Rains that pummeled Beijing in recent days were the heaviest since records began 140 years ago, the city’s weather service said Wednesday.
“The maximum (amount) of rainfall recorded during this storm, which was 744.8 millimeters, occurred at the Wangjiayuan Reservoir in Changping,” the Beijing Meteorological Service said, adding it was the “heaviest rainfall in 140 years”.
Storm Doksuri, a former super typhoon, swept northwards over China after hitting southern Fujian province last week, following its battering of the Philippines.
Heavy rains began pummeling the capital and surrounding areas on Saturday, with nearly the average rainfall for the entire month of July dumped on Beijing in just 40 hours.

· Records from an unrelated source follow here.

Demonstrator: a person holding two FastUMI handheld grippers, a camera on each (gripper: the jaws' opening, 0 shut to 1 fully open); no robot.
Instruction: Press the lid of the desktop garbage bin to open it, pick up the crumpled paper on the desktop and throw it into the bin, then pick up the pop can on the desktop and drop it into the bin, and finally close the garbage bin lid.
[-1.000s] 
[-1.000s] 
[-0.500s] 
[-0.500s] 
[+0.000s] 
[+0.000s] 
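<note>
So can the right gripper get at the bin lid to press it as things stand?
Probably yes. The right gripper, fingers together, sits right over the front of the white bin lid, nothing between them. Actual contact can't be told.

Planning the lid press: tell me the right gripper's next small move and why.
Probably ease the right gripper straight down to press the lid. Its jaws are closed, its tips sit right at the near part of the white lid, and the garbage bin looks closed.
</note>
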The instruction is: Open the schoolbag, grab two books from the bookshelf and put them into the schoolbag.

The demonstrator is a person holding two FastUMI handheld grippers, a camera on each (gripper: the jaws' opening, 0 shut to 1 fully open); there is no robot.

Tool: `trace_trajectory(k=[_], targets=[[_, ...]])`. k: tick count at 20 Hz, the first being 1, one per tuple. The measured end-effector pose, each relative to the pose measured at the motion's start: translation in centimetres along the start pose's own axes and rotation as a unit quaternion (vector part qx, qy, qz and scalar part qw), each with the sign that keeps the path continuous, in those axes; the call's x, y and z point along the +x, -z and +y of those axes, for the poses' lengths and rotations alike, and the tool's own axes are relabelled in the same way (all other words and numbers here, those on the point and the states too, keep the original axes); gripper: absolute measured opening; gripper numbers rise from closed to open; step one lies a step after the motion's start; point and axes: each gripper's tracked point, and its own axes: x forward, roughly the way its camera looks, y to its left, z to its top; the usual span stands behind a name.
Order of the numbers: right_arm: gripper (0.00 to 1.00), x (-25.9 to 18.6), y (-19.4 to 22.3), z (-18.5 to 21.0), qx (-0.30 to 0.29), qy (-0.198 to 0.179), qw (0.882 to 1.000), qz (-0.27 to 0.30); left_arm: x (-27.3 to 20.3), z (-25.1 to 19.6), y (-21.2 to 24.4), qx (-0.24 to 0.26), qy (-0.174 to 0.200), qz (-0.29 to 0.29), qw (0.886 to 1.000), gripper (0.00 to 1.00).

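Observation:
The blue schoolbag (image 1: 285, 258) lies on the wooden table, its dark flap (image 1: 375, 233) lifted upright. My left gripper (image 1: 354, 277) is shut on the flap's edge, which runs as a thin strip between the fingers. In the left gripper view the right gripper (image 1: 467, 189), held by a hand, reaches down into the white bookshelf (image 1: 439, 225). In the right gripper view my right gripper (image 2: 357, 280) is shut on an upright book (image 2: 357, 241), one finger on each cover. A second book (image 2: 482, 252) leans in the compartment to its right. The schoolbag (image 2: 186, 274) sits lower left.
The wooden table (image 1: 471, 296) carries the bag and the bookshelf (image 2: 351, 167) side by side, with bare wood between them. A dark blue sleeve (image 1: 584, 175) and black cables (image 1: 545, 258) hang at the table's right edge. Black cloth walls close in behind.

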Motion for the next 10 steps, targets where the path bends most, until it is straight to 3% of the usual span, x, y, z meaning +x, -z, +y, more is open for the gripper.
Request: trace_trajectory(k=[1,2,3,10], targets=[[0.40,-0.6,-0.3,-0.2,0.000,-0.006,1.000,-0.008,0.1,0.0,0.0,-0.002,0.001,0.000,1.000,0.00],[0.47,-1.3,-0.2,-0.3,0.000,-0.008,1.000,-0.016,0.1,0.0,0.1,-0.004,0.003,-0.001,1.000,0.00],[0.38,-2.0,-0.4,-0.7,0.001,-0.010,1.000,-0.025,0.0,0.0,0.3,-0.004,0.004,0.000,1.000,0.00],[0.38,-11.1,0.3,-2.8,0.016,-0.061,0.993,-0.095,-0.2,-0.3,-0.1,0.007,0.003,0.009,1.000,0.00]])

On Tuesday, state broadcaster CCTV said the rains had killed at least 11 people in Beijing, two of whom were workers “killed on duty during rescue and relief” operations.
Thirteen people were still missing, but another 14 had been found safe, the broadcaster said.
In neighboring Hebei province, where over 800,000 people were evacuated, nine people were killed and six were missing, it said.
Another two casualties were reported in northeastern Liaoning province over the weekend.
President Xi Jinping on Tuesday called for “every effort” to rescue those “lost or trapped” by the rains.
China has been experiencing extreme weather and posting record temperatures this summer, events that scientists say are being exacerbated by climate change.
The country is now on alert for the arrival of typhoon Khanun, the sixth such storm of the year, as it nears China’s east coast.